As you might expect from a property crowdfunding start-up, Monopoly is by far our favourite board game at UOWN. Not only is it the perfect test of tactics and financial acumen, but it was also first printed down the road from us in Leeds and our sister company Parklane Group is also a nod to one of the most exclusive properties on the board.
But as fun as the game is, it’s absolutely nothing like property investing in real life. The building stock is only detached houses or hotels, landlords are thrown arbitrarily into jail, and the whole thing is more like a buy-to-let love-in than a lesson in how to navigate the complex property market. In fact, for property investors the future is much better.
Well, we thought, the game is 100 years old so maybe we should go easy. But then we remembered the fat cats have got away with it for long enough. So here goes…
1. The board is already full
Remember how at the start of the game, all of the properties are up for grabs and there’s a mad dash around the board scooping up those vacant plots? Well that’s just not right. For most aspiring investors, trying to access the property market is like playing on a full Monopoly board with all of the properties already owned. Whilst most millennials are just trying to pass GO and collect their wage without going bust!
What makes UOWN different is that we’re giving eligible investors access to previously off-market properties owned by Parklane. This means investors have the opportunity to get their share of the board and can be sure that they are investing in properties that have given a high rental income for decades.
2. Monopolies are bad
Ultimately, monopolies are bad. Crowdfunding is good. We would say that, wouldn’t we, but it’s true. The game forces players to aggressively buy property in order to charge opponents increasingly exorbitant rent until they go bankrupt.

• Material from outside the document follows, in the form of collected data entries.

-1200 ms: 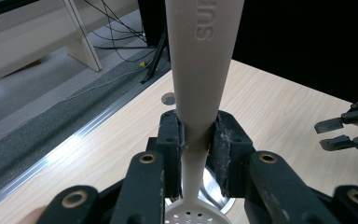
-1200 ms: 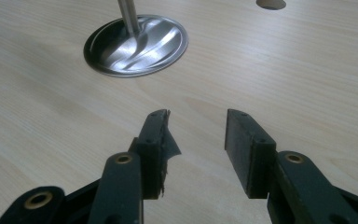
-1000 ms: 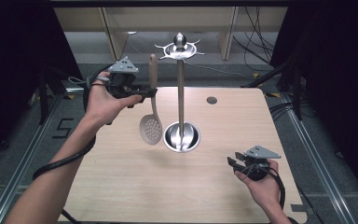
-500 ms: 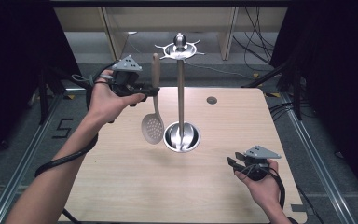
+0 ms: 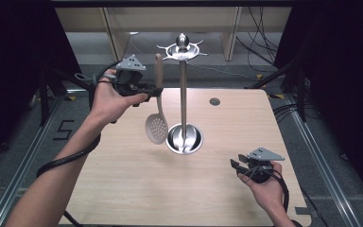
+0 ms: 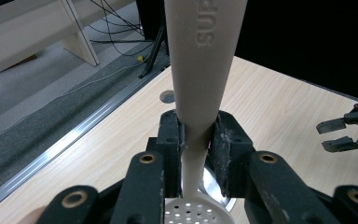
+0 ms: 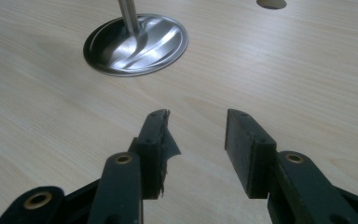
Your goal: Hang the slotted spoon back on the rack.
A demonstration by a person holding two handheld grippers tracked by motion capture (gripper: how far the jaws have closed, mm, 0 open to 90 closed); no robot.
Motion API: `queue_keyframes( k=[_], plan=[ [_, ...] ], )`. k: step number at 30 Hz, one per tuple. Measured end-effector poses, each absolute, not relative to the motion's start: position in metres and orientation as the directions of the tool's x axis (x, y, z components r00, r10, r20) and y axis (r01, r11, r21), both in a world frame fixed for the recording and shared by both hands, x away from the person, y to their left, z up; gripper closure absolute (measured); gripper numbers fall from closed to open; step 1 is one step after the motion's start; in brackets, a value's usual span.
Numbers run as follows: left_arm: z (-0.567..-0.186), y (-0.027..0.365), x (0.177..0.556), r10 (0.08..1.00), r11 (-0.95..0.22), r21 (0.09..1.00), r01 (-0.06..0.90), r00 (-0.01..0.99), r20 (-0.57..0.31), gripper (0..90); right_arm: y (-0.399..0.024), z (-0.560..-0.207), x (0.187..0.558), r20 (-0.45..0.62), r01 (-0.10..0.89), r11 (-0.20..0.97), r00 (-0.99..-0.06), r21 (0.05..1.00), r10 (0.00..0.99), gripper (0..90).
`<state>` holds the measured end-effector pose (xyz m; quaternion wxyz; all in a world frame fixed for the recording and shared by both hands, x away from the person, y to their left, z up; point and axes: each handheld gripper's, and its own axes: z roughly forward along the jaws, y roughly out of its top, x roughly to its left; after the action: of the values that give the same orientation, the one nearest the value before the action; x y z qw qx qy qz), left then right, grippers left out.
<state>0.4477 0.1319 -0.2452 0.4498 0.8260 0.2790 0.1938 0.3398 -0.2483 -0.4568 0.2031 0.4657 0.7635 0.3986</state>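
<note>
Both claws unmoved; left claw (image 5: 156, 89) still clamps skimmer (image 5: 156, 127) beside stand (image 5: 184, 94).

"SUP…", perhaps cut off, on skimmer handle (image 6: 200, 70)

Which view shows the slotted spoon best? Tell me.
High view: the whole slotted spoon hangs bowl-down from the left gripper. The left gripper view gives just its clamped handle and perforated bowl edge.

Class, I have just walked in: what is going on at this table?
A person holds a gripper in each hand. The left gripper is shut on the handle of a slotted spoon, which hangs head down beside the metal rack. The right gripper rests open and empty near the table edge.
</note>
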Motion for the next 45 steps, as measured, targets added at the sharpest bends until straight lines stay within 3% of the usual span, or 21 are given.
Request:
queue_keyframes(
  k=[45],
  plan=[
    [-0.25,0.116,0.459,0.629,-0.455,0.836,0.306,0.775,0.059,73.2,-0.248,-0.457,0.34,0.063,0.55,0.244,-0.479,0.799,0.875,59.6]
  ],
)
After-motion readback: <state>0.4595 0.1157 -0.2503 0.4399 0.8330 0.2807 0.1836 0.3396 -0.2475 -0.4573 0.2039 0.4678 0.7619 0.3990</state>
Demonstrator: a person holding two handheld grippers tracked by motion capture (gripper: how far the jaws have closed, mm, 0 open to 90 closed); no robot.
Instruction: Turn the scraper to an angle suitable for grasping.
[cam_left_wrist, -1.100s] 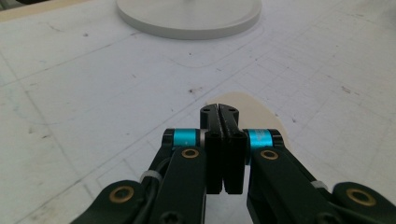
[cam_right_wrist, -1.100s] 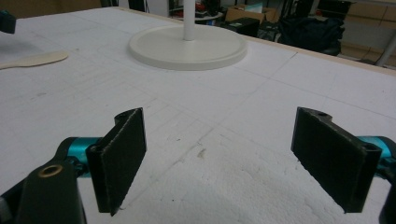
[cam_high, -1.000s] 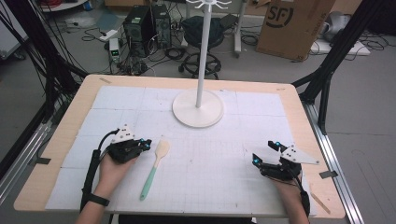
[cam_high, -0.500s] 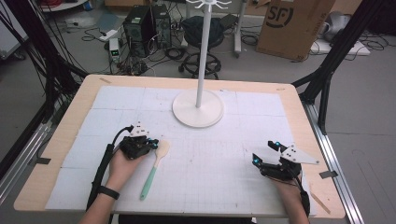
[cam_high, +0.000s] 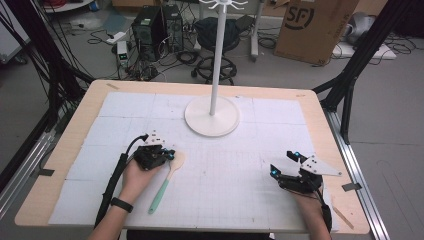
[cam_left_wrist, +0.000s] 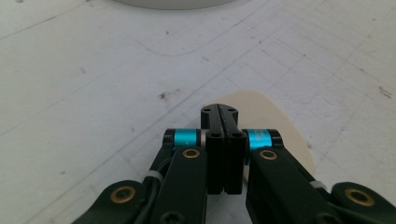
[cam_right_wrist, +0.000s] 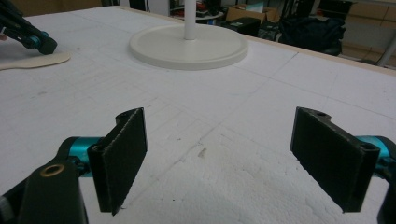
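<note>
Bright even light, soft shadows (close-ups slightly blurred)

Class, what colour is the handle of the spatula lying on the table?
Mint green on the spatula handle; its head is cream. Clearest in the high view.

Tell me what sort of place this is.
Likely a robotics lab or data-recording workshop: a framed table under a white gridded mat, computer towers with loose cables on the floor, and a cardboard box.

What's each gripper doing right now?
Left gripper: shut, empty, over the spatula head.
Right gripper: open, holding nothing.
</note>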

What’s much better is people owning their own share of the property market so they can all benefit from their investments and help provide affordable rental properties for tenants. With tens or hundreds of people owning just one house, property crowdfunding could be one of the best ways to contribute to a competitive market. Anyone fancy a game of Polyopoly then?
3. House prices change
One of the weirdest quirks of Monopoly is that the house prices never change and you can’t sell your property on to the next bidder. Surely only a rookie investor would buy a house where the only profits are through rental income.